Certes, parfois, il s'agit de véritablement s'indigner contre des crimes atroces pour l'Humanité afin d'inscrire cela dans un marbre pacifique au cri de « plus jamais ça ». Ainsi, on pourra par exemple s'indigner contre le sanglant dictateur Poutine et ses sbires de Tchétchénie ou de Biélorussie sans compter ses précieux allés que sont la Syrie, l'Iran et surtout la Corée du Nord.
Bref, nous avons toutes les raisons dans ce monde de s'indigner et de nous plaindre à longueur de journée. Mais bon, on se plaignait bien des Jeux Olympiques en France qui ont été un formidable succès. Parfois, il s'agit juste de prendre un bol d'air frais et un peu de recul.
Pour autant, passé ces considérations assez puériles, il convient d'élever un peu le débat pour savoir de quoi on parle au juste. En effet, tout semble partie d'une pétition contre une législation qui parle d'un délit de solidarité comme si les bonnes valeurs humaines pouvaient être sanctionnées par la loi.
Le discours d'un ancien résistant à savoir Stéphane Hessel, âgé de 93 ans. Il est vrai que résister, c'est refuser parfois d'accepter le déshonneur. Il s'agit de s'indigner quand quelque chose qui est proposé n'est pas conforme aux valeurs fondamentales sans quoi notre humanité peut péricliter. Ce vieux résistant a été indigné par le nazisme. Nous pouvons tout à fait être indigné par autre chose qui s'en rapprocherait par exemple.
On va suivre son parcours pendant la Seconde Guerre Mondiale où il sera arrêté et mis dans un camp de concentration. C'est également intéressant de le voir évoluer après la fin de la guerre au ministère des affaires étrangères.
Du politique, on passe également à l'économique dans un monde où le pouvoir de l'argent n'a jamais été aussi important en creusant d'autant plus les inégalités entre les riches et les pauvres. La société semble remettre en cause les acquis sociaux comme la retraite ou la Sécurité Sociale devant la pression presque insensée d'une économie globalisée.

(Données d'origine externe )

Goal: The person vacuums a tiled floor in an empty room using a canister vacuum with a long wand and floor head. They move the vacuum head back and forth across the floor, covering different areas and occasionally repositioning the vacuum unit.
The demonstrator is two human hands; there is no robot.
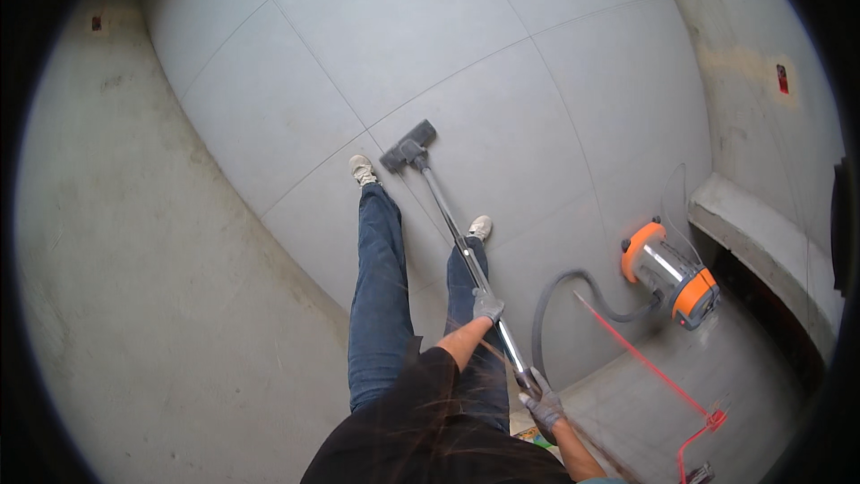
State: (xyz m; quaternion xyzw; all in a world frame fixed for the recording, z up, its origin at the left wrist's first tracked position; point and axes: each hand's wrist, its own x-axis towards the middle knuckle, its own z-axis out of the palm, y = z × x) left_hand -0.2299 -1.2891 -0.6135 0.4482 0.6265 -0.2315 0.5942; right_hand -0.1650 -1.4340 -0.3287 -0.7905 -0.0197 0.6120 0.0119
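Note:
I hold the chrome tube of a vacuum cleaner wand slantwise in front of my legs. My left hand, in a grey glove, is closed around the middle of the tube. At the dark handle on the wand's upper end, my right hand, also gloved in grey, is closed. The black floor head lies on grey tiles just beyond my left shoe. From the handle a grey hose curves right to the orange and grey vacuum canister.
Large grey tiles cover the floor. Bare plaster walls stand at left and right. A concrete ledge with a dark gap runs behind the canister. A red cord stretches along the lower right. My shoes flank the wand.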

Bref, il faut veiller à sauvegarder ces valeurs fondamentales également dans le domaine du social.
Il reste également les partisans de ceux qui ne veulent pas que cela change car c'est dans leurs intérêts. Ils invoquent la lucidité dans un monde complexe et réclame une exigence intellectuelle légitime avant d'acter. L'indignation ne fait pas partie de leur vocabulaire bien au contraire.

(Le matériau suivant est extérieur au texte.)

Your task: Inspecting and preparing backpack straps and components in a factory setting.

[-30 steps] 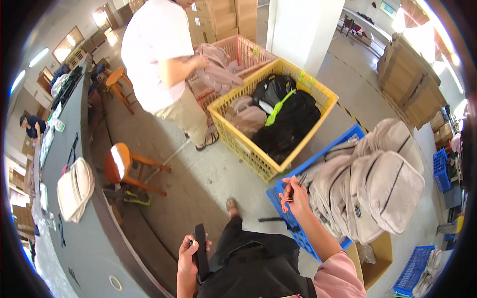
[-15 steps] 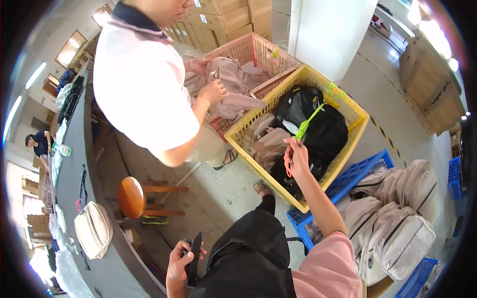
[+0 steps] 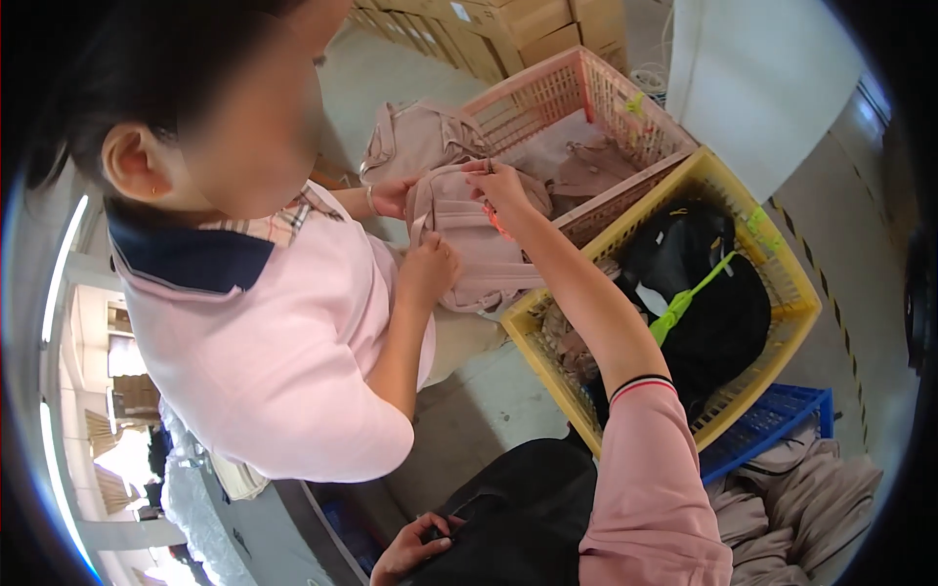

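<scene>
My right hand (image 3: 500,193) reaches forward to the top of a pale pink backpack (image 3: 474,259). Its fingers are bent together there, and an orange loop (image 3: 496,221) hangs at the palm; what the fingertips hold is hidden. A co-worker's two hands hold the same backpack, one at its far side and the other hand (image 3: 428,273) at its near side. Low in the picture my left hand (image 3: 418,549) lies curled against black fabric (image 3: 518,503) in front of my body. Anything within its fingers cannot be made out.
A yellow crate (image 3: 801,317) holds black bags and a bright green strap (image 3: 679,311). Behind it stands a pink crate (image 3: 640,112) with more bags. Pale bags (image 3: 796,508) lie beside a blue crate (image 3: 772,415). Cartons and a white pillar (image 3: 757,88) stand behind.
My right hand has moved from over the yellow crate to the co-worker's backpack. The view has shifted toward the co-worker. The black piece in my left hand no longer shows distinctly.
</scene>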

Cependant, ce mouvement semble s'être étendu dans le monde entier que cela soit en Ukraine, au Chili, en Tunisie lors du printemps arabe ou encore au Japon. Oui, il y a véritablement une dimension internationale car ces valeurs sont universelles ce qui permet de déjouer l'argument nationalistes de certains Etats qui pourraient décider de commettre des atrocités sur leur sol.
Graphiquement c’est assez charmant, le trait est fin et les décors bien détaillés. La colorisation fait bien ressortir tout ce côté un peu crayonné.
Pour le reste, cette BD nous permet d'ouvrir un peu les yeux et de donner des pistes pour un combat pacifique visant à sauvegarder les valeurs essentielles. Bref, les dangers sont bien connus : le nationalisme, l'islamophobie et l'antisémitisme.